Ok, that haro seems pretty nice. It is between something like that or maybe the cheap piece of crap Xenia, but this seems way better. So many choices......and so many are so expensive....

dave


----------



## cglasford (Sep 26, 2011)

d.weglarz13 said:


> Ok, that haro seems pretty nice. It is between something like that or maybe the cheap piece of crap Xenia, but this seems way better. So many choices......and so many are so expensive....
> 
> dave


The haro is nice, or I like it... it is like 27 lbs stock build so it's not the lightest thing in the world and it does come with a big gear like 39t up front but I haven't had much issue with that. Honestly the sunday is probably a better bike out the box with the part specs but the bikes are pretty similar in ride feel. The sunday has a little longer top tube.
I picked up my bike on clearance from last year for like $250 and dropped like 150 on parts to build new wheels so like $400 total so I saved a bit.


----------



## silver2ks4 (Oct 29, 2011)

i just built this. its an octane one zircus alloy. the bike came in at 26lbs and didn't break the bank. the frame is 200 bucks retail and worth every penny IMO. they make a 24" and 26" steal frame also as well as two complete 26" bikes. they are the bobo brand of ns bikes.


----------



## cglasford (Sep 26, 2011)

That is sexy! The only issue I've found with 24 inch bikes are wheels. is that a 24? did you build your own wheels or find some online or have a shop build them? I had to build mine because the stock ones were single wall junk and couldn't find any, tons and tons of 20 and 26 inch but no prebuilt 24s that I could find


----------



## silver2ks4 (Oct 29, 2011)

its a 26 i did build them after having them powder coated. they are alien nation blacksheep hoops on transition hubs that i had from a set of tacod revolutions. yeah i looked into 24 as well before settling on the 26" platform for my old man bmx bike.


----------



## cmc4130 (Jan 30, 2008)

I had not seen this Fire Eye before you mentioned it, but it looks good.
FireEye

Check out classifieds like pinkbike and ridemonkey to find a Blackmarket Contraband 24" or Union Street Molly Maguire 24". The Molly is ultra-bmx, with 110mm spacing for rear bmx hub and 990 u-brakes.
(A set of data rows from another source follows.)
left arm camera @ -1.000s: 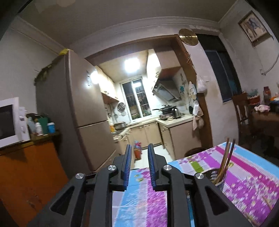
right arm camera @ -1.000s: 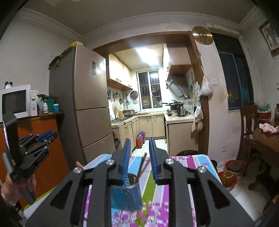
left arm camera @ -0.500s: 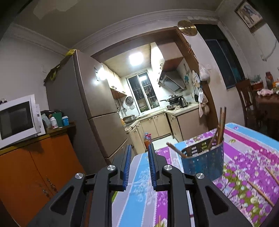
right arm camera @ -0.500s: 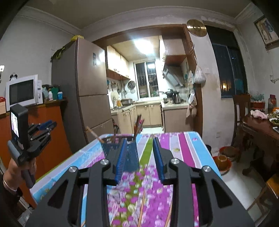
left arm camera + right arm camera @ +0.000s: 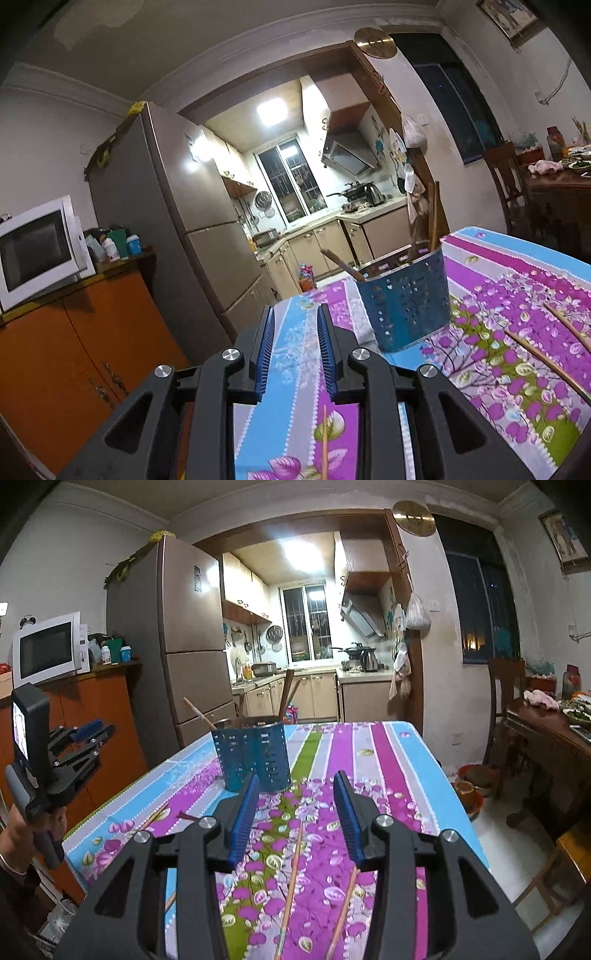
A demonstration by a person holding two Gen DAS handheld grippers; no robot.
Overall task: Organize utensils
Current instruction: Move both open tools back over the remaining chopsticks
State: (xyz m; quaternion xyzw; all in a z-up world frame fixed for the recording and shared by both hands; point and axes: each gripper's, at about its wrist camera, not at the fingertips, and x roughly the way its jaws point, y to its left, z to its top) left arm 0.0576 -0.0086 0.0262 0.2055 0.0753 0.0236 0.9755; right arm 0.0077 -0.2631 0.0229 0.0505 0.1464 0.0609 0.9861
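Observation:
A blue perforated utensil holder (image 5: 253, 757) stands on the flowered tablecloth (image 5: 373, 760) with several chopsticks upright in it; it also shows in the left wrist view (image 5: 406, 301). Loose wooden chopsticks (image 5: 293, 878) lie on the cloth below my right gripper (image 5: 295, 794), which is open and empty above them. More chopsticks (image 5: 546, 363) lie right of the holder, and one chopstick (image 5: 324, 439) lies under my left gripper (image 5: 295, 325). The left gripper is open with a narrow gap and empty; it also shows at the left of the right wrist view (image 5: 92, 734).
An orange cabinet (image 5: 85, 365) with a microwave (image 5: 33, 251) stands left of the table. A tall fridge (image 5: 184, 657) is behind it. A wooden chair and dining table (image 5: 546, 720) with dishes are at the right. Bowls (image 5: 469, 786) sit on the floor.
Both grippers have tilted down toward the table. The right gripper's jaws have opened wider. The holder and loose chopsticks have come into fuller view.

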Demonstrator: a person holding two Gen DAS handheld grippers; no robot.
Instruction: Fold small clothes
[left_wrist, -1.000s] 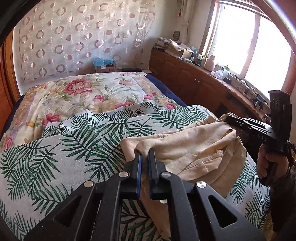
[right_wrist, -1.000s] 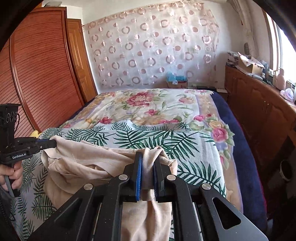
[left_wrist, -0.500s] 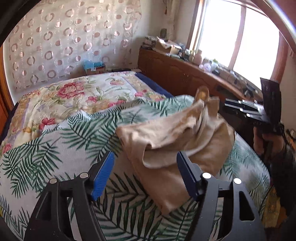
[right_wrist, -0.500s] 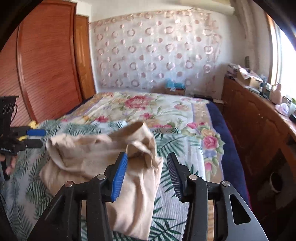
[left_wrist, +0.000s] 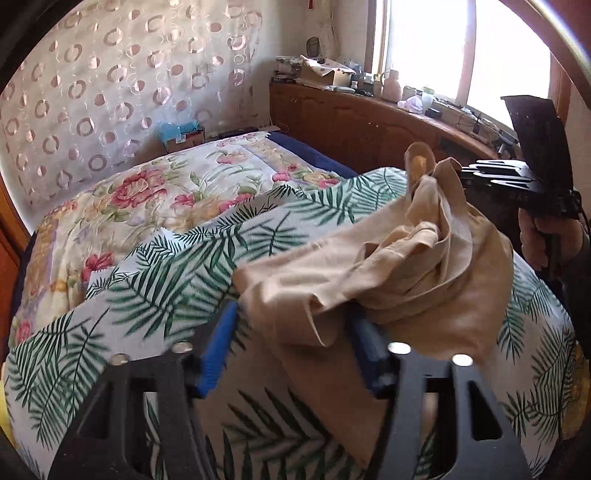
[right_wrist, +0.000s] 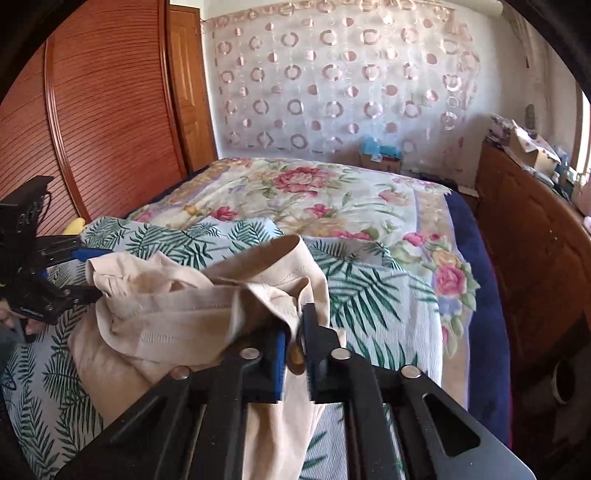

This guy is selling a Molly frame: 
Union Street Bikes Molly Maguire 24in Street DJ Frame Raw Po - Pinkbike

BMX 24"s tend to be cheaper than mtb-dj 24"s. As other people have mentioned, check out Haro, DK, We The People, Subrosa, Sunday. and check out cruiserrevolution.com

Union Street Molly


----------



## cglasford (Sep 26, 2011)

This is a local guy, in minneapolis selling on our forum but I'm 99% sure he'll ship if you contact him 
Standard Bykes 125rc


----------



## d.weglarz13 (Apr 24, 2013)

damn that octane1 is nice...
i will check that molly frame out now, along with those other sites. thanks guys.


----------